Thursday, August 07, 2008
Email Hacking Legal According to California Court
Washington Post writer Ellen Nakashima reports that a federal appeals court in California has ruled that email hacking is not illegal if the hack retrieves 'stored' emails instead of snagging them in transit, even when that storage lasts only a fraction of a second. The legal definition of "interception" needs to evolve to reflect the protocols of digital transmission. According to Nakashima:
"A federal appeals court in California is reviewing a lower court's definition of "interception" in the digital age, in a case that some legal experts say could weaken consumer privacy protections online.
The case, Bunnell v. Motion Picture Association of America, involves a hacker who in 2005 broke into a file-sharing company's server and obtained copies of company e-mails as they were being transmitted. He then e-mailed 34 pages of the documents to an MPAA executive, who paid the hacker $15,000 for the job, according to court documents.
The issue boils down to the judicial definition of an intercept in the electronic age, in which packets of data move from server to server, alighting for milliseconds before speeding onward. The ruling applies only to the 9th District, which includes California and other Western states, but could influence other courts around the country."
Federal laws about wiretapping limit surveillance by the government and private citizens. Now it seems that, at least in the 9th district, email privacy is not protected. The Electronic Frontier Foundation has filed a brief raising concerns about this breach of privacy. Nakashima's article quotes from the EFF brief:
""The case is alarming because its implications will reach far beyond a single civil case," wrote Kevin Bankston, a senior attorney for the Electronic Frontier Foundation in a friend-of-the-court brief filed Friday. If upheld, the foundation argued, "law enforcement officers could engage in the contemporaneous acquisition of e-mails just as Anderson did, without having to comply with the Wiretap Act's requirements." Those requirements are strict, including a warrant based on probable cause as well as high-level government approvals and proof alternatives would not work.
Cooper's ruling also has implications for non-government access to e-mail, wrote Bankston and University of Colorado law professor Paul Ohm in EFF's brief. "Without the threat of liability under the Wiretap Act," they wrote, "Internet service providers could intercept and use the private communications of their customers, with no concern about liability" under the Stored Communications Act, which grants blanket immunity to communications service providers where they authorize the access."
So, as long as emails are taken from "storage," rather than as they are transmitted then they can be collected by law enforcement, corporate spies, or anyone else who can convince an ISP to let them have access. It remains to be seen if this federal appeals court decision will provide a precedent for other districts as well.
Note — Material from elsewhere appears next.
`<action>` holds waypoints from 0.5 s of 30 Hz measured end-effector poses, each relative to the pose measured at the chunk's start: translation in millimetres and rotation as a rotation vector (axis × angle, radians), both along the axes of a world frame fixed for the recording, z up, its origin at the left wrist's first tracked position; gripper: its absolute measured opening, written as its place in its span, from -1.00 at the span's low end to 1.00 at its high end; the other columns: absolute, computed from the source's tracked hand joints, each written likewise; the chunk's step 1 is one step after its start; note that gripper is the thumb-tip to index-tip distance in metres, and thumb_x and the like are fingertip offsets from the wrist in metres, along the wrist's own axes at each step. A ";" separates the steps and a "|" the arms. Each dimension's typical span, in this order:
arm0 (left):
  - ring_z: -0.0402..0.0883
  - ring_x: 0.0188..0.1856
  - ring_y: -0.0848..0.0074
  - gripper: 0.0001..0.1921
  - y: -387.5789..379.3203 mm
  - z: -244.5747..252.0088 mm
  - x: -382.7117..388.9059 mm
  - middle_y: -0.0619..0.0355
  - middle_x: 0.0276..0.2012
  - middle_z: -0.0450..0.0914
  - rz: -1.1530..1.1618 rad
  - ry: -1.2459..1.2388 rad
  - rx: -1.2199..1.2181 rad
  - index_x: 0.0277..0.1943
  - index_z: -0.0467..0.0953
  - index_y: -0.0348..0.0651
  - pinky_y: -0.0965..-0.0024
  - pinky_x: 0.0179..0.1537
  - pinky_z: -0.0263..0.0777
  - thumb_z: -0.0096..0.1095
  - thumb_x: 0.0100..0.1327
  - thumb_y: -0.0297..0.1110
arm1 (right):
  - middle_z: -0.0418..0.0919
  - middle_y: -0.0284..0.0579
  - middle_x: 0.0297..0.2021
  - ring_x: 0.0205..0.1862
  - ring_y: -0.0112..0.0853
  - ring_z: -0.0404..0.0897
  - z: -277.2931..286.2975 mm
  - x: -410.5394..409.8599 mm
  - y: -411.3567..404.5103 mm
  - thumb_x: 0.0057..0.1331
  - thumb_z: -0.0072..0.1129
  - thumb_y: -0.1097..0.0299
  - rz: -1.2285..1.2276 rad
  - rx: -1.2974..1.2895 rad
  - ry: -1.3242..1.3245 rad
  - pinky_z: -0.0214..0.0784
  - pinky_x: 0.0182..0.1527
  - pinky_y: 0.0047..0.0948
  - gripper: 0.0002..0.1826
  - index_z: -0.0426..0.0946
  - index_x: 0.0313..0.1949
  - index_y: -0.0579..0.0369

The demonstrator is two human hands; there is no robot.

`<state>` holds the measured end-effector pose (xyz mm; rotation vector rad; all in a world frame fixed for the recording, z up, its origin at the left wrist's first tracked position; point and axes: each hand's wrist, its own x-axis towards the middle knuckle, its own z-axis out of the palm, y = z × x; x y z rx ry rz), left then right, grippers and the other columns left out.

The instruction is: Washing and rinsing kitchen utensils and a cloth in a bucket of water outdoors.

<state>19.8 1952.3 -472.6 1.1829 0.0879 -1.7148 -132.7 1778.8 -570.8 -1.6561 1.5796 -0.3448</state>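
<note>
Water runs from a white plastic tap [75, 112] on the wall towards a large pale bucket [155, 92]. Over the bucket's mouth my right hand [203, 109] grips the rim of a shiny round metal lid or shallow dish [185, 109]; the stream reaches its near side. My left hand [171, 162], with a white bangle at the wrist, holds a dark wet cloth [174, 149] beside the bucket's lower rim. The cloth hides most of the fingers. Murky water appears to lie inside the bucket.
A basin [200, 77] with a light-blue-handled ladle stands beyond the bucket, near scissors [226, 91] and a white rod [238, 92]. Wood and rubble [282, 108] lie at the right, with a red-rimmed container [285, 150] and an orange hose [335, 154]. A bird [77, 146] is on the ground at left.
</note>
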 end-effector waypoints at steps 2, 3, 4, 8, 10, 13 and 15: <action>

The other interesting aspect of this case is that it began with an alleged attempt at corporate espionage in which a mainstream media trade association, the MPAA was trying to learn the secrets of Valence Media a company that created Torrentspy which was a search engine for people seeking the torrents used to download audio and video files. The MPAA needed this information to prove that Torrentspy was being used to facilitate the download of copyrighted materials. The MPAA won a $110 million judgement against Torrentspy and its parent Valence Media. Valence Media shut down Torrentspy during the litigation.